● **WORK INSTRUCTIONS**: What you give back from the listing below should be an exact copy of the lines from the one with "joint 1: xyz" down to the one with "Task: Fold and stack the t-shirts", and it should contain no pictures.

● **ENTRIES SHOWN**:
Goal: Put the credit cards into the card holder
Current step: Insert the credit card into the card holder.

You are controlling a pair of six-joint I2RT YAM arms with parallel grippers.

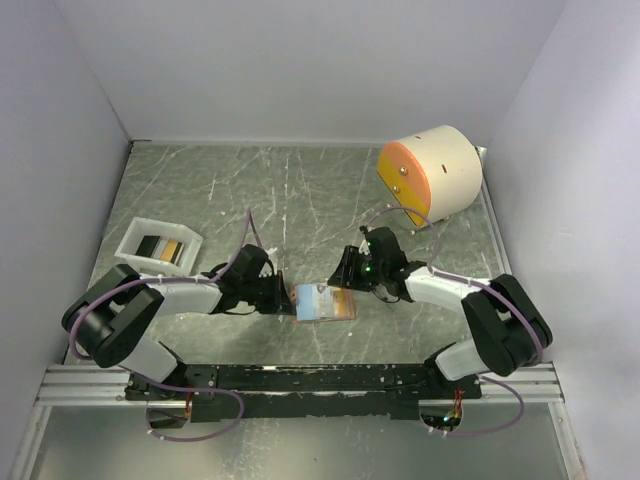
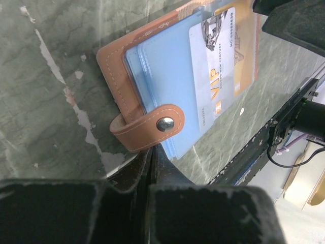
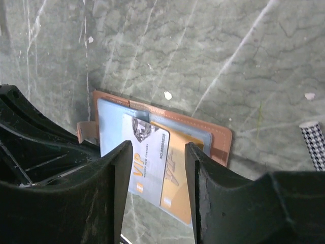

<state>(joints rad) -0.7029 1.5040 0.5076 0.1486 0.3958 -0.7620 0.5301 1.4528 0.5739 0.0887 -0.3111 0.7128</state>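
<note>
- Tray (image 1: 133,236) of white plastic sits far left on the green marbled table (image 1: 300,190); we see a dark card (image 1: 150,246) and an amber card (image 1: 172,250) lying inside it.
- Next comes the left gripper (image 1: 283,296), its fingers (image 2: 167,175) pressed together with no gap. Their tips meet the strap side of the card holder (image 2: 114,66), and we cannot tell whether any leather is pinched between them.
- The card holder lies open and flat on the table between the two grippers, toward the near side. Its salmon cover is down and its pale blue clear sleeves (image 2: 162,66) are up, with the snap strap (image 2: 147,129) folded over the sleeves' edge.
- On the holder we find two more credit cards, a white VIP card (image 2: 213,76) overlapping a golden card (image 2: 245,51). Both poke out past the holder's edge.
- The right gripper (image 3: 158,152) hovers just above those two cards, fingers (image 3: 114,193) spread apart and holding nothing; we see the cards through the gap.
- A cream cylinder (image 1: 450,165) with an orange face (image 1: 403,180) lies on its side in the far right corner, well apart.
</note>
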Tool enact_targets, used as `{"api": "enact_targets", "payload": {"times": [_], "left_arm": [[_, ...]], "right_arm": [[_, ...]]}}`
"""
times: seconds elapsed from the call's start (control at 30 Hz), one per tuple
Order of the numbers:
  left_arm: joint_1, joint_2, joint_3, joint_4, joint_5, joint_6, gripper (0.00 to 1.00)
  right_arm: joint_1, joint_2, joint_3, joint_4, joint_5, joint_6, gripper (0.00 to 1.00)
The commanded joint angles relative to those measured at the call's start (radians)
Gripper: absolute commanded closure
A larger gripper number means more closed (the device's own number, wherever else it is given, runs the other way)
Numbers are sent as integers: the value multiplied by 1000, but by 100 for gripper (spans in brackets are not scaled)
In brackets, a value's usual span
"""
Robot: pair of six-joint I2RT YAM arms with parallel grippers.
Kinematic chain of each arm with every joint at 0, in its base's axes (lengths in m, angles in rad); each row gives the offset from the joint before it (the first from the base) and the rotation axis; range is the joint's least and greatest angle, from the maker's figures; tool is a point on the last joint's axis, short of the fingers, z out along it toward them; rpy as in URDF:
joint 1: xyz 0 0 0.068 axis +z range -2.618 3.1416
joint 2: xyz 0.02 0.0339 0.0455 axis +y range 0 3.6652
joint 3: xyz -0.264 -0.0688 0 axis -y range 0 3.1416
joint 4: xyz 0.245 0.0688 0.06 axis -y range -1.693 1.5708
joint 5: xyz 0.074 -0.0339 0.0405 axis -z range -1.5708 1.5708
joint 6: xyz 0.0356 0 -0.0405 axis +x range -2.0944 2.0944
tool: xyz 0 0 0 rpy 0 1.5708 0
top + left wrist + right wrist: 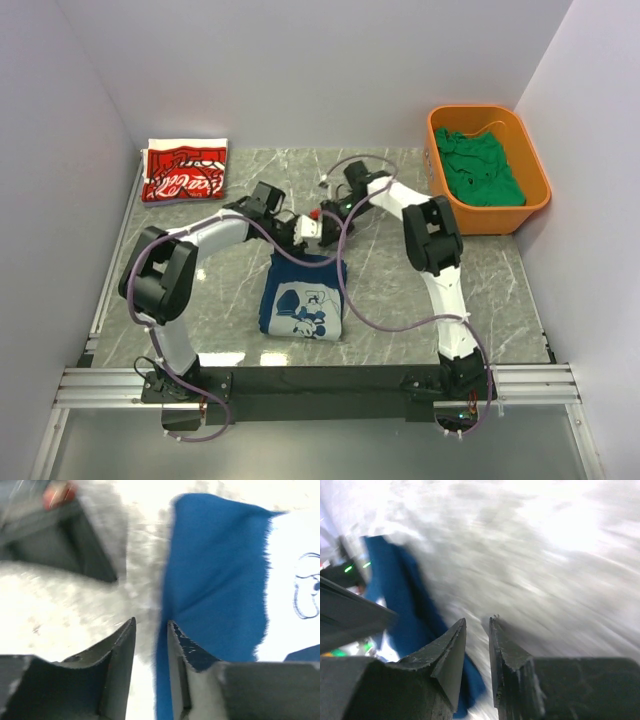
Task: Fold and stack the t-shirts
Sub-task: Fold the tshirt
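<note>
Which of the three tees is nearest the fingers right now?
The navy t-shirt with the white cartoon print, mid-table; the red t-shirt lies far-left, the green t-shirt is in the orange tub.

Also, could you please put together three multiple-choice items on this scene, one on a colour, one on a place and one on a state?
1. What colour is the t-shirt in the orange tub?
A. red
B. green
C. navy

2. Where does the red t-shirt lie?
A. in the tub
B. at the far left corner of the table
C. between the arms' bases

3. How is the navy t-shirt lying?
A. folded, flat on the table
B. spread out at full size
C. hanging over the tub's rim

Answers:
1 B: the green t-shirt lies bunched inside the tub.
2 B: it sits folded by the far wall on the left, lettering up.
3 A: it lies as a compact rectangle in the middle of the table, white print up.
</note>
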Motion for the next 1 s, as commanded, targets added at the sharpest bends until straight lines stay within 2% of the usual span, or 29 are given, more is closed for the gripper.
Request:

● **EXPECTED ANSWER**:
joint 1: xyz 0 0 0.068 axis +z range -2.618 3.1416
joint 2: xyz 0.02 0.0339 0.0455 axis +y range 0 3.6652
joint 3: xyz -0.264 -0.0688 0 axis -y range 0 3.1416
joint 4: xyz 0.245 0.0688 0.06 axis -y range -1.693 1.5708
joint 5: xyz 0.074 -0.0339 0.0405 axis -z range -1.5708 1.5708
joint 6: xyz 0.0356 0 -0.0405 axis +x range -2.0944 2.0944
tool: xyz 0 0 0 rpy 0 1.5708 0
top + left wrist + right wrist: 
Task: Fold and stack the t-shirts

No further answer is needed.